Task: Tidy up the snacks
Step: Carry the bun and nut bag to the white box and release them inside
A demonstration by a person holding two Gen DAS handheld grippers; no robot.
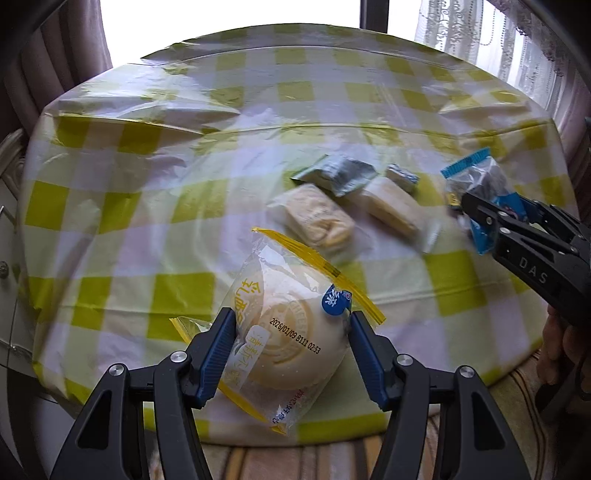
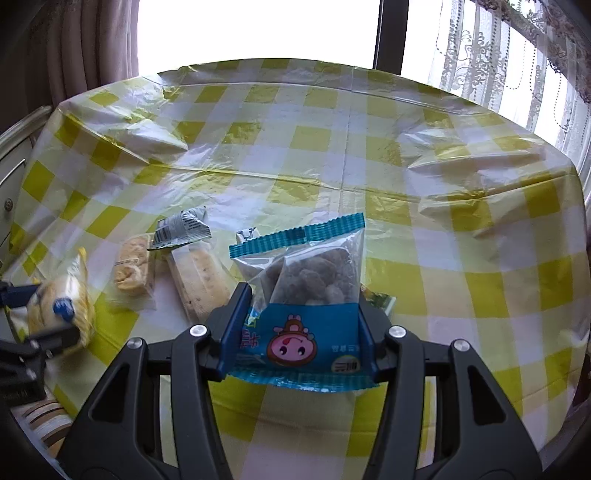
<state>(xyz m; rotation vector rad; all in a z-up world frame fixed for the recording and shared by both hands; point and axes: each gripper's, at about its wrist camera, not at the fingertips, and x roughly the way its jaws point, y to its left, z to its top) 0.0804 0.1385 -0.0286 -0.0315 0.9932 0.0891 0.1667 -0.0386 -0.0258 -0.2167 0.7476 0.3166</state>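
The left gripper (image 1: pixel 290 350) has its jaws closed on a round bun packet (image 1: pixel 291 343) above the near edge of the checked tablecloth (image 1: pixel 147 192). The right gripper (image 2: pixel 301 332) grips a blue snack bag (image 2: pixel 306 295), to the right of the wafer packet (image 2: pixel 201 284).

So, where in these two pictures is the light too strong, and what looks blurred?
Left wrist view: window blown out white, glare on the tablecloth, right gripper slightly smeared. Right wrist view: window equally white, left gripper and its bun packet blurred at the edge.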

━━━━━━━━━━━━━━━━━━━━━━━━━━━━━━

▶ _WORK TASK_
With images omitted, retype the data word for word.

▶ _TASK SOLUTION_
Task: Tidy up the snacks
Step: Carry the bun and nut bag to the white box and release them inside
A demonstration by a person holding two Gen DAS handheld grippers; no robot.
<state>(xyz m; rotation vector rad; all in a z-up world frame fixed for the recording and shared by both hands; point and axes: each gripper's, at about its wrist camera, not at the fingertips, and x roughly the way its jaws point, y to its left, z to its top) 0.0804 0.1385 -0.0286 -0.0315 0.9932 0.0891 0.1667 -0.0386 -0.0258 -0.2167 0.7476 0.3166</state>
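The left gripper (image 1: pixel 290 350) has its jaws closed on a round bun packet (image 1: pixel 291 343) above the near edge of the checked tablecloth (image 1: pixel 147 192). The right gripper (image 2: pixel 301 332) grips a blue snack bag (image 2: pixel 306 295), to the right of the wafer packet (image 2: pixel 201 284).

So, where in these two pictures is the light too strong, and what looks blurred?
Left wrist view: window blown out white, glare on the tablecloth, right gripper slightly smeared. Right wrist view: window equally white, left gripper and its bun packet blurred at the edge.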

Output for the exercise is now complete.